KPMG, on Friday, published a report titled 'IFRS Convergence: Challenges and implementation approaches for banks in India', highlighting the concerns of the banking sector.
Head of IFRS conversion services, KPMG, Jamil Khatri said, "In addition to the general accounting standards and practices that constitute Indian generally accepted accounting principles (GAAP), banking firms are currently required to adhere to accounting policies and principles prescribed by the Reserve Bank of India. IFRS requires a significant change in the existing policies and could have a material impact on the financial statements of financial firms."

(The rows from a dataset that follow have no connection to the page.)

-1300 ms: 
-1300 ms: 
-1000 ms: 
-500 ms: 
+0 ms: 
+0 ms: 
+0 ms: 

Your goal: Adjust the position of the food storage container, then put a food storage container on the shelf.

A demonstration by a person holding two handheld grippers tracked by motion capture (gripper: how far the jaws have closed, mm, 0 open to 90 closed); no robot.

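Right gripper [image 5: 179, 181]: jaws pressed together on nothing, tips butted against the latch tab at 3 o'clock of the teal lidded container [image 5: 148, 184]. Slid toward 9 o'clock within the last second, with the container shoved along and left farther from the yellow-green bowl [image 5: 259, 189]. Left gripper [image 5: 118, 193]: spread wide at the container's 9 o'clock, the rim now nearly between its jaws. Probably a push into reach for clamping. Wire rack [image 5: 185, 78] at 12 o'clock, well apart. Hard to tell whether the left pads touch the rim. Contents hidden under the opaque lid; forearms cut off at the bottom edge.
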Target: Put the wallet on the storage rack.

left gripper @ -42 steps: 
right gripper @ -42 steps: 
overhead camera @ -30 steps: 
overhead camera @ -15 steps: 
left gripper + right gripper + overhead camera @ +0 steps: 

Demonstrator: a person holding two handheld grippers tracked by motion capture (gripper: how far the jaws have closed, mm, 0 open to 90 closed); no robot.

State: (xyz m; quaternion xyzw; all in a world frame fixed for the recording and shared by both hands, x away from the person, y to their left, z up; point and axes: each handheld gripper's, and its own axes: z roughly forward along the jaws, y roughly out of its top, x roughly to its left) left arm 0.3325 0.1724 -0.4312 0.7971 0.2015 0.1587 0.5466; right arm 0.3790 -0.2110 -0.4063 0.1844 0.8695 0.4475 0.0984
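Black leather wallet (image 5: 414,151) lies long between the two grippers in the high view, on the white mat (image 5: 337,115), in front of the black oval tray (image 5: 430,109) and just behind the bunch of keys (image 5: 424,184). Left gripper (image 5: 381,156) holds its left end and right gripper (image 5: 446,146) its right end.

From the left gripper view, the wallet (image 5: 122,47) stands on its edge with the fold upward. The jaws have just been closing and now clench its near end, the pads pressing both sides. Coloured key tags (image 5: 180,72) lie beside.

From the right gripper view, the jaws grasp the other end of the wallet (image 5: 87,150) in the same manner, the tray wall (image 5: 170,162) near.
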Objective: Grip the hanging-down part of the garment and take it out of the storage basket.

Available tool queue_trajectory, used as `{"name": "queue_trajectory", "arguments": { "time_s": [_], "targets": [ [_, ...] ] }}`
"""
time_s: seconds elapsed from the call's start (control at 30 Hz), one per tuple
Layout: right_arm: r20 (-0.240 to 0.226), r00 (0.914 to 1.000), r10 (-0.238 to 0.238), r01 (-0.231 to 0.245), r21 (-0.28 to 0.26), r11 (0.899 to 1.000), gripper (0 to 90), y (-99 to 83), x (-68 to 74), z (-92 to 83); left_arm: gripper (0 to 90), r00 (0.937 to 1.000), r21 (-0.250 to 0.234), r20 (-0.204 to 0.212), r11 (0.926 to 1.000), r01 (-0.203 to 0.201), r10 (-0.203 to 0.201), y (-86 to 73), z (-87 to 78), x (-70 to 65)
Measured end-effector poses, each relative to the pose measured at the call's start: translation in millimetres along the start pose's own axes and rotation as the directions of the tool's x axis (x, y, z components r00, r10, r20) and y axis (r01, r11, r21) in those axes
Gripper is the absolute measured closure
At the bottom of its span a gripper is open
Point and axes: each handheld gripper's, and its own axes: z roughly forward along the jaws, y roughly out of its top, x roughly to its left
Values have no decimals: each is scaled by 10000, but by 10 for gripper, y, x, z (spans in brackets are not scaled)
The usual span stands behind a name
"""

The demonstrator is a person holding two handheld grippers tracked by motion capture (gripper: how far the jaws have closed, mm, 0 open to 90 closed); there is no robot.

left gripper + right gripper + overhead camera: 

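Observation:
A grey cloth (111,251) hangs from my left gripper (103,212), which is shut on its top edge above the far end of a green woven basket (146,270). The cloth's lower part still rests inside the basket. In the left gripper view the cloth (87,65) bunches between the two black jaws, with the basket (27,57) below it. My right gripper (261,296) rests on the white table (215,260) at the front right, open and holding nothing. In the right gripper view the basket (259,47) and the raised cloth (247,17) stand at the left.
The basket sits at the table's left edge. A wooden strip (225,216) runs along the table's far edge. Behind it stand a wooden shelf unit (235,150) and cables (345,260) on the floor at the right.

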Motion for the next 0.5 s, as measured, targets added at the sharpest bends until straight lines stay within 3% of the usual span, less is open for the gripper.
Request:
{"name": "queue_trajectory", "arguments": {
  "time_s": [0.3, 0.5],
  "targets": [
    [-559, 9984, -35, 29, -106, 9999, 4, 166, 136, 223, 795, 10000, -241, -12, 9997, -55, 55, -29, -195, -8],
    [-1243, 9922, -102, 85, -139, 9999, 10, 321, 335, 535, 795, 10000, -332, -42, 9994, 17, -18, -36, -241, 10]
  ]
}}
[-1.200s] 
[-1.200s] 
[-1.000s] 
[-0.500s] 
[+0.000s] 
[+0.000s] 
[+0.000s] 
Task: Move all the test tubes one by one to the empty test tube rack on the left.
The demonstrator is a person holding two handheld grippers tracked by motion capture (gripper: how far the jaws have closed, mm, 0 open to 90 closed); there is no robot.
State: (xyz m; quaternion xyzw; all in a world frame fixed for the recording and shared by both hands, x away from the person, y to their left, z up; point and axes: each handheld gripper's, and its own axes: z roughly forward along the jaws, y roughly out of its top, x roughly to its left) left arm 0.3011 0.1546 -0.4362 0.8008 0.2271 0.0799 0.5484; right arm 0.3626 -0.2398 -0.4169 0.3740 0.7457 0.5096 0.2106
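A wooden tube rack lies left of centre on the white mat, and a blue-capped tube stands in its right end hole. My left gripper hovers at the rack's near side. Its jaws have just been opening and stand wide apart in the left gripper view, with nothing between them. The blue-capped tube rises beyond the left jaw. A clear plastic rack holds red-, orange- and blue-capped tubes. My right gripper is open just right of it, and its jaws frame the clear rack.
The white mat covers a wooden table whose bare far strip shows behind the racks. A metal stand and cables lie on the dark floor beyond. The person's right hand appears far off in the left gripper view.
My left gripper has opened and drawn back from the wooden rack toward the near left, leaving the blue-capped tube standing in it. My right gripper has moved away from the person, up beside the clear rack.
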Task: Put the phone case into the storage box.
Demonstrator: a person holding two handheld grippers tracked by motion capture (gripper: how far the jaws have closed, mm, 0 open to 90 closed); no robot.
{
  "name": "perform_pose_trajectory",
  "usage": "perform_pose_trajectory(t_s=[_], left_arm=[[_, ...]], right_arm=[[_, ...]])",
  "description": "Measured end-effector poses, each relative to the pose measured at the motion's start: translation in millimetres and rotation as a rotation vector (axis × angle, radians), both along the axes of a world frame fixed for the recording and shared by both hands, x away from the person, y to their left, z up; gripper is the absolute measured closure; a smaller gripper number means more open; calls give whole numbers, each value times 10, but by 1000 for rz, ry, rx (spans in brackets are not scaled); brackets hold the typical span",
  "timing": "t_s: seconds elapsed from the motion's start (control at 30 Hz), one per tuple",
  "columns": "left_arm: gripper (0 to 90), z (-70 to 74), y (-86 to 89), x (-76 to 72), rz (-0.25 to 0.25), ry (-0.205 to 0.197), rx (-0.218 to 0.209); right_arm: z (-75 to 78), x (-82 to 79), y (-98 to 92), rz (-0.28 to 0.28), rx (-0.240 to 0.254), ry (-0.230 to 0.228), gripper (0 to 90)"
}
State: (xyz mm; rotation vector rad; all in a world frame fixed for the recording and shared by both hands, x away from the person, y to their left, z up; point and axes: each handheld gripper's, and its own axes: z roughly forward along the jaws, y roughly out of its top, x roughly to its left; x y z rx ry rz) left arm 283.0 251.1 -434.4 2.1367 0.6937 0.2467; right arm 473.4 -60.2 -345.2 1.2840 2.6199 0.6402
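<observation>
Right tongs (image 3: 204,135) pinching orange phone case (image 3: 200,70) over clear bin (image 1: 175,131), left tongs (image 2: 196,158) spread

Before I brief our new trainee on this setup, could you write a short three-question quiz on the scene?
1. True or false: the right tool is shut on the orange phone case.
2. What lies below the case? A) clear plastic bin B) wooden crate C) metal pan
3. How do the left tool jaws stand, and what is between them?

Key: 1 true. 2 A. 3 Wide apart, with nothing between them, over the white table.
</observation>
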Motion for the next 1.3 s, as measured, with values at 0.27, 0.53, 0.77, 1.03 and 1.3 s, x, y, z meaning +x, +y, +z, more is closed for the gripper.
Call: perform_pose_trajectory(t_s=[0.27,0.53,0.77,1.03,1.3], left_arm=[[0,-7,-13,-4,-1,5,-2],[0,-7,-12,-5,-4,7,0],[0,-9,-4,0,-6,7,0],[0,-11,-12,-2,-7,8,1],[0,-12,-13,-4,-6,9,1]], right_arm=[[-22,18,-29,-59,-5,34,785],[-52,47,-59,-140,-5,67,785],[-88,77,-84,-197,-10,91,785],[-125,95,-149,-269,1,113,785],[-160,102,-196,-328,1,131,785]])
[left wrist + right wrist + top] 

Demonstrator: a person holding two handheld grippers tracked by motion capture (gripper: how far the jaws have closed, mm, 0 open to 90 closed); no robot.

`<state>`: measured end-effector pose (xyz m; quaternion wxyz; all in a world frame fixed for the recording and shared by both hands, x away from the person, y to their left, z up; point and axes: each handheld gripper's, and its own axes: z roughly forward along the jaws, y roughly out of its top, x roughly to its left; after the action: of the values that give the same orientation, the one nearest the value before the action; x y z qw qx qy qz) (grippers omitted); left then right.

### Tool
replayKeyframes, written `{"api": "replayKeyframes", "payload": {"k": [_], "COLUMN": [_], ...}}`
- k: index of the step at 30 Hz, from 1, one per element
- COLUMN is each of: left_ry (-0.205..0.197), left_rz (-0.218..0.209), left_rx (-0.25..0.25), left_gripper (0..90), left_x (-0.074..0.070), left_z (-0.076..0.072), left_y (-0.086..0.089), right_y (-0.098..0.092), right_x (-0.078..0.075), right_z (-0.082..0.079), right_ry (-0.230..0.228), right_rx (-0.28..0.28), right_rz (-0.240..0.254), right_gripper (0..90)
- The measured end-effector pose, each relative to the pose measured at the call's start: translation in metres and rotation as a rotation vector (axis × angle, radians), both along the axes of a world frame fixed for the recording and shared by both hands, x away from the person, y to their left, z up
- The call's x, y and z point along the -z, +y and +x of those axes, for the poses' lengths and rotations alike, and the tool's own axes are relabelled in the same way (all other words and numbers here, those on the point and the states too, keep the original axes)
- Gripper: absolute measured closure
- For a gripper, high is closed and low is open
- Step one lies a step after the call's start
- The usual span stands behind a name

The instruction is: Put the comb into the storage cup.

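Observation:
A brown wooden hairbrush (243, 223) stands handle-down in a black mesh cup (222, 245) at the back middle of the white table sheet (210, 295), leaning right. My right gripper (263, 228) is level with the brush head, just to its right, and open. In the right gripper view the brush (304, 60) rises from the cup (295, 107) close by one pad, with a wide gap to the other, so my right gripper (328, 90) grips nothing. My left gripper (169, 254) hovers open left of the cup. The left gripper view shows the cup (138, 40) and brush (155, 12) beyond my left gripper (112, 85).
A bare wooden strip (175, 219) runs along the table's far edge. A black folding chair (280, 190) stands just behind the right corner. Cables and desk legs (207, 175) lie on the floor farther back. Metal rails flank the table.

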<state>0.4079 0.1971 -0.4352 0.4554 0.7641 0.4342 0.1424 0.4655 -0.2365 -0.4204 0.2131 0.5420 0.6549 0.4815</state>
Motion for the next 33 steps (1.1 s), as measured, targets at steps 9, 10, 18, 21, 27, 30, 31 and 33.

IFRS requires an increased use of judgement and extensive use of unobservable valuation inputs and assumptions. Banking firms are subject to regulatory reviews and inspections, as well as minimum capital requirements. Additionally, application of IFRS may result in higher loan losses and impairment charges, thereby impacting available capital and capital adequacy ratios, said the KPMG report, adding that the regulatory review process will need to be adjusted to acknowledge the inherent judgements involved in the application of IFRS.
According to the report, "Fair value measurement is infrequently used under Indian GAAP and, in most cases, primarily to capture the lower cost of fair value measurement base. Under IFRS, there may be significant differences as all financial assets and liabilities will be measured at fair value. Banks will need to adopt fair value methodologies to ensure that they are updated in current market conditions. Profit planning and budgeting will need to be fine-tuned to incorporate the expected increase in income statement volatility arising out of fair value."
Under IFRS, all derivatives are recognised on the balance sheet at fair values, whereas Indian GAAP does not specifically address provisions that are difficult to apply, and hedge accounting. Also, financial assets and consolidation of entities that are not purely driven as per ownership structure will be de-recognised.